=== RECORDED INFORMATION ===

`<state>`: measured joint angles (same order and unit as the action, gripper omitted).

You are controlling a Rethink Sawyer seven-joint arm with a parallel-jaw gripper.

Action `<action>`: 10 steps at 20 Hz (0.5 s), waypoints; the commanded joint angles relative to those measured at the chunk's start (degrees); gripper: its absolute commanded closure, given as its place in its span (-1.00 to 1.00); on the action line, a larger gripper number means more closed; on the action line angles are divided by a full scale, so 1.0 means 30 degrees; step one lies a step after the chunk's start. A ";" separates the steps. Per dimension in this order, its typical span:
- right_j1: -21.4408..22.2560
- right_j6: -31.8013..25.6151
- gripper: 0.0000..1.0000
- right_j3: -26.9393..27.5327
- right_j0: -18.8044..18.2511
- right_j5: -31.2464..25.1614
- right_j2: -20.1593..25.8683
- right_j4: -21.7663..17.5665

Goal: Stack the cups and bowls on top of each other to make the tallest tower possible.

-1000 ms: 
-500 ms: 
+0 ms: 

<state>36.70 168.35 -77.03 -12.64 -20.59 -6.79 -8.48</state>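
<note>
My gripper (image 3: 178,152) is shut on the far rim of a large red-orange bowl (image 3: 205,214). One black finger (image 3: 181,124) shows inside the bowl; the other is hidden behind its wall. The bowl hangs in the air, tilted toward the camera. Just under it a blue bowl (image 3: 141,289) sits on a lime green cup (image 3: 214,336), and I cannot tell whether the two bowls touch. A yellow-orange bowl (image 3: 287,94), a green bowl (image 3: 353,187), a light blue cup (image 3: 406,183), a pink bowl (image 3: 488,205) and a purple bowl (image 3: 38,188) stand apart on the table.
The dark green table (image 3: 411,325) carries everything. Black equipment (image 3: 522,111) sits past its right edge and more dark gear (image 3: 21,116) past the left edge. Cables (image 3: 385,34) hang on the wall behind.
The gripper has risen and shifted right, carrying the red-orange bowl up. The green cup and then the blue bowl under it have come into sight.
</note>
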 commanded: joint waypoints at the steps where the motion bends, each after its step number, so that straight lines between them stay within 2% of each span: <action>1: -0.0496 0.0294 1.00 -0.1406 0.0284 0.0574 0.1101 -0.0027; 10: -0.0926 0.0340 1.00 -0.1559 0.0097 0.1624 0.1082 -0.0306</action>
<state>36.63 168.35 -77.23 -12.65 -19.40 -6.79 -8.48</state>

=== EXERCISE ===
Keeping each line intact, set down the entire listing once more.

=== RESULT ===
`<state>`: measured joint angles (same order and unit as the action, gripper omitted).

You are controlling a Rethink Sawyer seven-joint arm with a parallel-jaw gripper.

Action `<action>`: 10 steps at 20 Hz (0.5 s), waypoints; the commanded joint angles relative to those measured at the chunk's start (degrees); gripper: its absolute commanded closure, given as its place in its span (-1.00 to 1.00); on the action line, a larger gripper number means more closed; on the action line angles are divided by a full scale, so 1.0 means 30 degrees; step one lies a step after the chunk's start. A ";" separates the steps. Per dimension in this order, its typical span:
- right_j1: -21.4408..22.2560
- right_j6: -31.8013..25.6151
- gripper: 0.0000..1.0000
- right_j3: -26.9393..27.5327
- right_j0: -18.8044..18.2511
- right_j5: -31.2464..25.1614
- right_j2: -20.1593..25.8683
- right_j4: -21.7663..17.5665

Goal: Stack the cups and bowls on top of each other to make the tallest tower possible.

-1000 ms: 
-500 ms: 
+0 ms: 

<state>36.70 168.35 -77.03 -12.64 -20.59 -6.79 -8.48</state>
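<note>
My gripper (image 3: 178,152) is shut on the far rim of a large red-orange bowl (image 3: 205,214). One black finger (image 3: 181,124) shows inside the bowl; the other is hidden behind its wall. The bowl hangs in the air, tilted toward the camera. Just under it a blue bowl (image 3: 141,289) sits on a lime green cup (image 3: 214,336), and I cannot tell whether the two bowls touch. A yellow-orange bowl (image 3: 287,94), a green bowl (image 3: 353,187), a light blue cup (image 3: 406,183), a pink bowl (image 3: 488,205) and a purple bowl (image 3: 38,188) stand apart on the table.
The dark green table (image 3: 411,325) carries everything. Black equipment (image 3: 522,111) sits past its right edge and more dark gear (image 3: 21,116) past the left edge. Cables (image 3: 385,34) hang on the wall behind.
The gripper has risen and shifted right, carrying the red-orange bowl up. The green cup and then the blue bowl under it have come into sight.
</note>
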 commanded: joint waypoints at the steps where the motion bends, each after its step number, so that straight lines between them stay within 2% of each span: <action>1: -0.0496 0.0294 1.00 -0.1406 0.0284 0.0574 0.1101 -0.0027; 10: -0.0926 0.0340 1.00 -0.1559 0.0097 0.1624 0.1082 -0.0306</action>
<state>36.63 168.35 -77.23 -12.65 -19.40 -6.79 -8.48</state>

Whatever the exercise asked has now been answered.